What should happen if a shareholder wants to sell shares to a third party?

Description
Assume for purposes of this assignment that you have been asked to invest $50,000 in a new business. The other investors will be the executive officers and, will invest $150,000. You will be a 25% owner and be employed as an Assistant Vice President. All four investors will constitute the Board of Directors.
You understand that it is very difficult to sell a minority interest in a closely held business to a third party. You also do not want the other three owners to take advantage of their position of controlling the Board of Directors. You have expressed these concerns to the other three owners, and they have asked you to propose the general terms of a shareholders’ agreement that will address your concerns.
Your task is to prepare an essay (500-750 words) that addresses the following questions:
When should you be able to sell your shares, and when should the company or other owners be required to buy your shares?
What should happen if a shareholder wants to sell shares to a third party?
Given that there is no market for the shares of a closely held corporation, how should shares be priced when a sale is triggered?

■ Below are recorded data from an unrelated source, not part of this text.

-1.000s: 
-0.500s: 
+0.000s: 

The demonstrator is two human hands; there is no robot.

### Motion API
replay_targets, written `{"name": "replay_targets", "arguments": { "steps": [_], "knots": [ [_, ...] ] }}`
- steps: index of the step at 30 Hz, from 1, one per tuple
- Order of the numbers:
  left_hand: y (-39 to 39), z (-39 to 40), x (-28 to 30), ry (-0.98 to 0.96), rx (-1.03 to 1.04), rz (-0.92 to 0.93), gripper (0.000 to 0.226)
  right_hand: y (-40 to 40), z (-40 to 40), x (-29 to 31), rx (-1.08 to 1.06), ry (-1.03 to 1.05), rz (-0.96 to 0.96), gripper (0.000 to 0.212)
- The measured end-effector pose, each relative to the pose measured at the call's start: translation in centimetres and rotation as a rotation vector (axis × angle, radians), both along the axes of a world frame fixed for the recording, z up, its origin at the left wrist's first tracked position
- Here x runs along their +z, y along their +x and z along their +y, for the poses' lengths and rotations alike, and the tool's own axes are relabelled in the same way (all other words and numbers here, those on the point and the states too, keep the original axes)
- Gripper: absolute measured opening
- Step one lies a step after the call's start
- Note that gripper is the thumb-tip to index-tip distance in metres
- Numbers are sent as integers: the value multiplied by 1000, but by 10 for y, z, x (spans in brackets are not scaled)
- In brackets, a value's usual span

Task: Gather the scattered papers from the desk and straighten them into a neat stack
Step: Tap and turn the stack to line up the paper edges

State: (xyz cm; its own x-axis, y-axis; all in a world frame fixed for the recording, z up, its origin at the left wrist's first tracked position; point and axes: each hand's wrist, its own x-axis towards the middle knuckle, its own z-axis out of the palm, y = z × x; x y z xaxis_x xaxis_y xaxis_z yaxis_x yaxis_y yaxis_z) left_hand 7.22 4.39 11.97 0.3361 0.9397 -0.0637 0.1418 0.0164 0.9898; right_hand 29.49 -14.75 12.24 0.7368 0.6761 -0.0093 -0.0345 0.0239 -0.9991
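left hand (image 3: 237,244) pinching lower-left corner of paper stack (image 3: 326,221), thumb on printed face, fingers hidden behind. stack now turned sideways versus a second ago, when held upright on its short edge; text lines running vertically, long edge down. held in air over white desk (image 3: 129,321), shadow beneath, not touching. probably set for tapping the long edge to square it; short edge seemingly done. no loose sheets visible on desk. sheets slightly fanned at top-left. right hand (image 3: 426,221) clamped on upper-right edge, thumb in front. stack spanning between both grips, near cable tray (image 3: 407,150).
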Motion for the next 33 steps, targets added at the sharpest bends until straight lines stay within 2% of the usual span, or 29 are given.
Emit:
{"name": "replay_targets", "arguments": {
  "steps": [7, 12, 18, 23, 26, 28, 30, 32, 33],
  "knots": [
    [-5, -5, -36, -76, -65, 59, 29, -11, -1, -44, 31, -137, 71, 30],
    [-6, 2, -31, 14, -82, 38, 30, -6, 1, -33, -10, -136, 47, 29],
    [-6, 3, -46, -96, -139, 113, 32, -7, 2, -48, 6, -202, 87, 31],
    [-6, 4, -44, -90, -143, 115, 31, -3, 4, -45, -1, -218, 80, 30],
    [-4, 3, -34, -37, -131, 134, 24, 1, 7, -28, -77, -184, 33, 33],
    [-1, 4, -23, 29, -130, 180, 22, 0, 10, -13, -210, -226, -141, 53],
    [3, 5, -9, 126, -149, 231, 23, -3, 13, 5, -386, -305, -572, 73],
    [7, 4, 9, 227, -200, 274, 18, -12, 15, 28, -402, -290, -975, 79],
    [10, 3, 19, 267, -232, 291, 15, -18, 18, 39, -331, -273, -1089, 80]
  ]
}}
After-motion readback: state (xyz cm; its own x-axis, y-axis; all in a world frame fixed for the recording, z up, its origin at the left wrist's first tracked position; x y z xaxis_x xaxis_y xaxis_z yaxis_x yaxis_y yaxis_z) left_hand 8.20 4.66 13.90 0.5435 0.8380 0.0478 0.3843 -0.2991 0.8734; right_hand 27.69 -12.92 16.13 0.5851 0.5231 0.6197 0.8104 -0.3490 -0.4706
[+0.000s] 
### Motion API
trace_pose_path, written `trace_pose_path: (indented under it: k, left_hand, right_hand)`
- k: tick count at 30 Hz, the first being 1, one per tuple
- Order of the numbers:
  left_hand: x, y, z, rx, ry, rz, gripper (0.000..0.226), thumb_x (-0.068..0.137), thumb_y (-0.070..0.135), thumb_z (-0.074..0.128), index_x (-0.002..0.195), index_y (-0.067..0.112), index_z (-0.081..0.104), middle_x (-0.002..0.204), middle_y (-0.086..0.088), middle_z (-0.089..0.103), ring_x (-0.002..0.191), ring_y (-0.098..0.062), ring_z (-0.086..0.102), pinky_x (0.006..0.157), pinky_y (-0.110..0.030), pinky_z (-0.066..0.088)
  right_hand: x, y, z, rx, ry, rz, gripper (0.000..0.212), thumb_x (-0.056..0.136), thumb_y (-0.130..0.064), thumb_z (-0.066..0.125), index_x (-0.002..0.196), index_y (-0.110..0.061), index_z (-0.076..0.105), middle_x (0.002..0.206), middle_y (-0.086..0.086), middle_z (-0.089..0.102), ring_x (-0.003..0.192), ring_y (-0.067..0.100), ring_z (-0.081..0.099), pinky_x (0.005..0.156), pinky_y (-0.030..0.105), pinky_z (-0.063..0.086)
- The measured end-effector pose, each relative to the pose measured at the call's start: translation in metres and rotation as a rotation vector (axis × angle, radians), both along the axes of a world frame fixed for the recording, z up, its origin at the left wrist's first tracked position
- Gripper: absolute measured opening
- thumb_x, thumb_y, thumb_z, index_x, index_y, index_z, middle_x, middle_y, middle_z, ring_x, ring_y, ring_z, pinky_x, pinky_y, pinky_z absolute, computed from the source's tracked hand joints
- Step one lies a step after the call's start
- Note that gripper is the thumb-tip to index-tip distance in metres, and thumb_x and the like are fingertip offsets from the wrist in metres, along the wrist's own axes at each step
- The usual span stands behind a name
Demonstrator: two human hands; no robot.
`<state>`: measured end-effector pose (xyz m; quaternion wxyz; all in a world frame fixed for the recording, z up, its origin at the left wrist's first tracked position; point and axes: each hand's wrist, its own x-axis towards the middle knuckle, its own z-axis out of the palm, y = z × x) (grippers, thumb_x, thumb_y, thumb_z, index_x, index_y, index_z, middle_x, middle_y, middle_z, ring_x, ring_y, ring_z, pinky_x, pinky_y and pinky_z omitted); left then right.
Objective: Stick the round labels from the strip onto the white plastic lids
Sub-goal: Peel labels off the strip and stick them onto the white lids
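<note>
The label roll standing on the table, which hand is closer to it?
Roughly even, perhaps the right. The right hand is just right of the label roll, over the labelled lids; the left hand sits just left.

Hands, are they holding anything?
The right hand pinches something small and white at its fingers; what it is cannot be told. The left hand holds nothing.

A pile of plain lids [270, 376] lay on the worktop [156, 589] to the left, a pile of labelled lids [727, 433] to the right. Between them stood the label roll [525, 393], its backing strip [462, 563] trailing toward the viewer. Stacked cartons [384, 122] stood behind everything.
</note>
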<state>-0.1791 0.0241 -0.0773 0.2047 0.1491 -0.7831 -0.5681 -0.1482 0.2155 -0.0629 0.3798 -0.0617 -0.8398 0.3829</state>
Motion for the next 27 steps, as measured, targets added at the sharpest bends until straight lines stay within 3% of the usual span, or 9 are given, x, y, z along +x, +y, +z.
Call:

What decisions of the Board of Directors, if any, should require unanimous consent?
Note: The purpose of this assignment is not to test your ability to come up with the “right answer” to these questions. Rather, the purpose is have you demonstrate your understanding of the general framework of shareholder agreements and how they are used to address the matters of unique concern that arise in closely held corporations.
Rationale
To summarize the important provisions of a shareholders’ agreement.